What the task requires> Repeat the whole listing below precisely. Omit all pictures.
─── Data shown ───
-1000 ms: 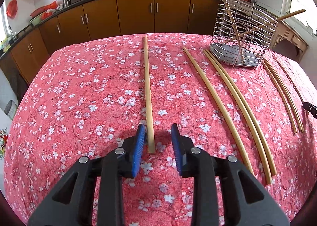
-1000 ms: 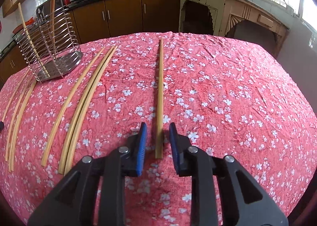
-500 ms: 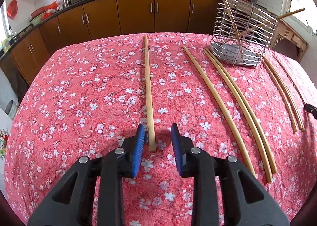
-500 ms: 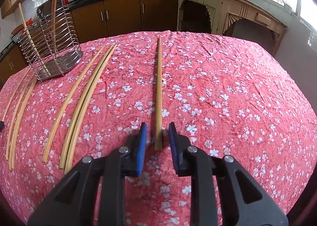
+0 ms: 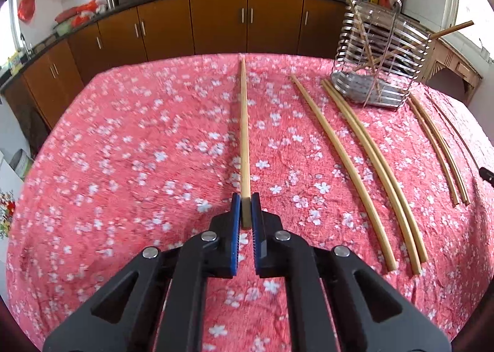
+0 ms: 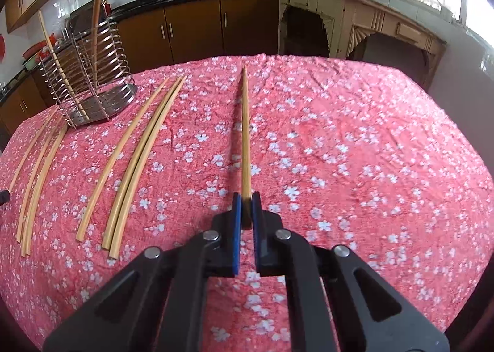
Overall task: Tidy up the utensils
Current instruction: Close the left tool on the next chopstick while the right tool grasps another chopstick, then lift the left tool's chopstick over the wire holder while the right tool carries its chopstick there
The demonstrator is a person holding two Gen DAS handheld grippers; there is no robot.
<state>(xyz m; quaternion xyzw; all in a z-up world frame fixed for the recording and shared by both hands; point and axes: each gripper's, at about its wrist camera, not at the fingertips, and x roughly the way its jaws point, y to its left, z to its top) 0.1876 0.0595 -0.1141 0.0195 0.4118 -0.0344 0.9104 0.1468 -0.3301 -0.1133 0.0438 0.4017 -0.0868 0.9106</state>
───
Answer section>
-1000 ms: 
-1000 ms: 
-500 ms: 
-500 ms: 
+0 ms: 
+0 ms: 
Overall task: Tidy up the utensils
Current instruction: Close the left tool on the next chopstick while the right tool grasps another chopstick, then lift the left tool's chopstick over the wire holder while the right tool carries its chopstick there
The demonstrator is a person holding two Gen DAS handheld grippers; there is no robot.
<state>(xyz m; quaternion xyzw; all in a z-up world frame fixed for the recording and shared by both hands; point and axes: each gripper's, at about its wrist camera, not at the fingertips, and x roughly the way its jaws point, y to its left, z to its top) 0.1876 0.0595 -0.1141 0.0195 0.4118 -0.0344 0.9104 0.1468 -0.3301 -0.1133 0.0438 0.4017 -0.0868 0.9106</state>

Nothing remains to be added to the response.